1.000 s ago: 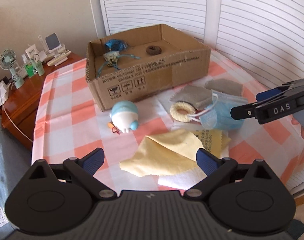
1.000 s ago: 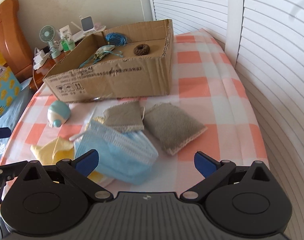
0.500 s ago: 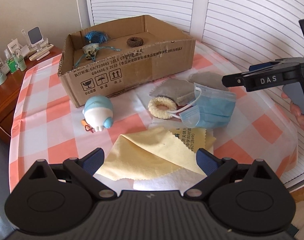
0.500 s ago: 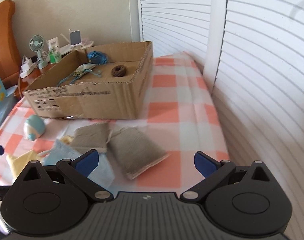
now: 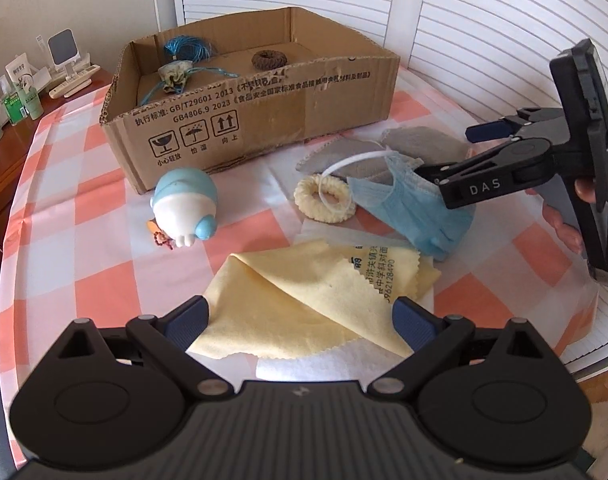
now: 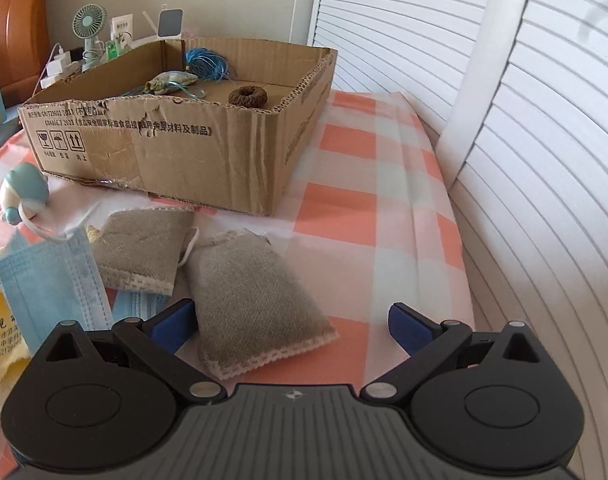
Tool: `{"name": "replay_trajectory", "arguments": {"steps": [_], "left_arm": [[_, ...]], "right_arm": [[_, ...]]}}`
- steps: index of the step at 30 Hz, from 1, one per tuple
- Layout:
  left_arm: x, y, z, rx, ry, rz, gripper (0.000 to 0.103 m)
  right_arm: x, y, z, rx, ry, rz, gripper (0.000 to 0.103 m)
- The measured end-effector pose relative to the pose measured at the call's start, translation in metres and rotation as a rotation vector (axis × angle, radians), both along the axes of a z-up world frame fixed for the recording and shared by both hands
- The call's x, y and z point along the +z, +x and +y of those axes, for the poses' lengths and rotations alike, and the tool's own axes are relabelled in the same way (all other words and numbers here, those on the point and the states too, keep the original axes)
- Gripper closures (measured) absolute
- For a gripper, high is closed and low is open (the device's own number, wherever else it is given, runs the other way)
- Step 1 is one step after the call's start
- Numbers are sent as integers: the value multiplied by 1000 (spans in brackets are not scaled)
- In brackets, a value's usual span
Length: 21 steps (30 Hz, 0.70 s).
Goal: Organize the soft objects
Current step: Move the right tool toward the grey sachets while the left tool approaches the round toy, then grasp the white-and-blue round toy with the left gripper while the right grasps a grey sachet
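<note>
A cardboard box [image 5: 264, 92] stands at the back of the checked table and also shows in the right wrist view [image 6: 176, 136]. It holds a brown scrunchie [image 5: 269, 60], a blue cord coil [image 5: 186, 47] and a small pouch [image 5: 175, 76]. In front lie a yellow cloth [image 5: 304, 304], a blue face mask [image 5: 416, 216], a cream scrunchie [image 5: 324, 204], a blue-white toy [image 5: 186, 204] and two grey pouches [image 6: 248, 300] [image 6: 144, 244]. My left gripper [image 5: 300, 316] is open, low over the yellow cloth. My right gripper [image 6: 290, 322] is open, straddling the nearer grey pouch.
White shutter doors [image 6: 504, 120] run along the table's right side. A wooden side table [image 5: 8, 136] at the left carries a small fan [image 6: 89, 28] and chargers. The tablecloth edge [image 5: 576, 332] drops off at the right front.
My left gripper moved in lower over the yellow cloth. My right gripper came down and forward to the nearer grey pouch, beside the mask. Both stayed open.
</note>
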<state>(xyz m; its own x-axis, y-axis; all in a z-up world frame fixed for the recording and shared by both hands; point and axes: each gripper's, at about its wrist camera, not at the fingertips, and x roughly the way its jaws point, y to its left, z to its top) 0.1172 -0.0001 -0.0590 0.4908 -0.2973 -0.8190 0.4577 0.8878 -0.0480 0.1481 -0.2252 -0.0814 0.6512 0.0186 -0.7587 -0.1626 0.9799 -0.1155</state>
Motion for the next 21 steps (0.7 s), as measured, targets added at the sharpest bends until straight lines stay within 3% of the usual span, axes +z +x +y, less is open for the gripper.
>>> {"name": "replay_trajectory", "arguments": {"steps": [13, 21], "left_arm": [[-16, -5, 8, -34, -15, 33, 5], [-9, 7, 13, 24, -41, -25, 3]], "right_arm": [[-6, 7, 5, 36, 74, -27, 0], [-6, 5, 4, 32, 78, -38, 0]]}}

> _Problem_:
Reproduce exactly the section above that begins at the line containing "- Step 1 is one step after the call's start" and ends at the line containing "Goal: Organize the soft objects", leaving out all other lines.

> _Task solution_:
- Step 1 is one step after the call's start
- Numbers are sent as integers: the value multiplied by 1000 (spans in brackets are not scaled)
- In brackets, a value's usual span
Length: 21 steps (30 Hz, 0.70 s).
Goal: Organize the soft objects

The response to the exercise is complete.